TASK DETAILS
Omit any picture, and return the remaining data exactly as written.

DATASET EXCERPT
+ + + + +

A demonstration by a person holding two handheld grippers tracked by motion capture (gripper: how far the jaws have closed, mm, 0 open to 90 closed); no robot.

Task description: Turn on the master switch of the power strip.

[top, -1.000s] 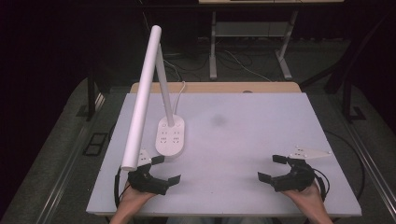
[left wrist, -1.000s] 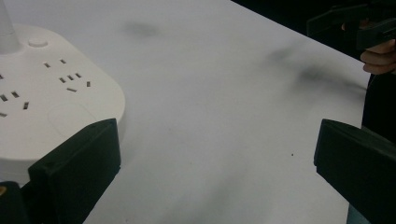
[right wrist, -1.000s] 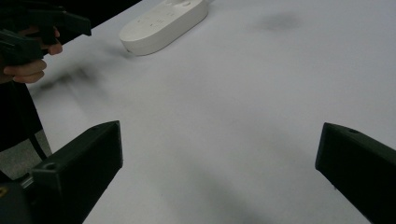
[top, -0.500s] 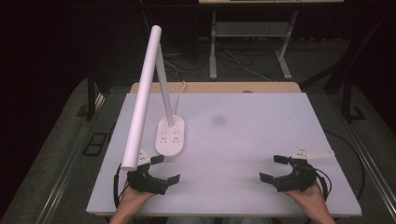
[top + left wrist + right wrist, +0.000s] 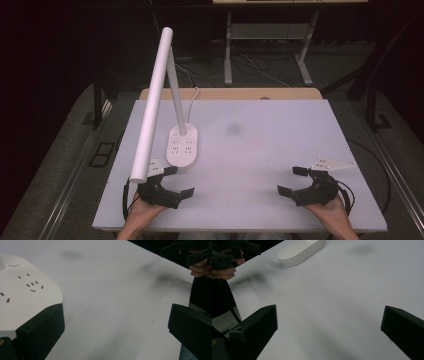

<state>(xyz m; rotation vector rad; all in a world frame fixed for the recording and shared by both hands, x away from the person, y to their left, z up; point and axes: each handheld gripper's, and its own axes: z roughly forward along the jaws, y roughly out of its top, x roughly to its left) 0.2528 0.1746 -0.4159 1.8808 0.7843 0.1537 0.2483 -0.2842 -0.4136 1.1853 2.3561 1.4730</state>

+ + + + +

TASK SOLUTION
A demonstration by a person holding two handheld grippers tracked by motion capture (gripper: how far the jaws have closed, mm, 0 open to 90 closed); no robot.

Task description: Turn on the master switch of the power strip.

[top, -1.000s] 
[left wrist, -1.000s] 
[right wrist, -1.000s] 
[top, -0.500s] 
[top + left wrist + right wrist, +0.000s] 

<state>(xyz m; rotation vector rad; all in a world frame fixed for the recording and shared by both hands, x away from the person, y to their left, z up; point and axes: each handheld gripper's, and its own axes: z roughly forward along the jaws, y roughly out of its top, x roughly to its left) 0.2528 0.1746 -0.4159 1.8808 0.7843 0.1537 0.2483 -0.2842 -0.4136 1.1853 2.3561 1.4730</state>

Nothing remains to be written for this exercise.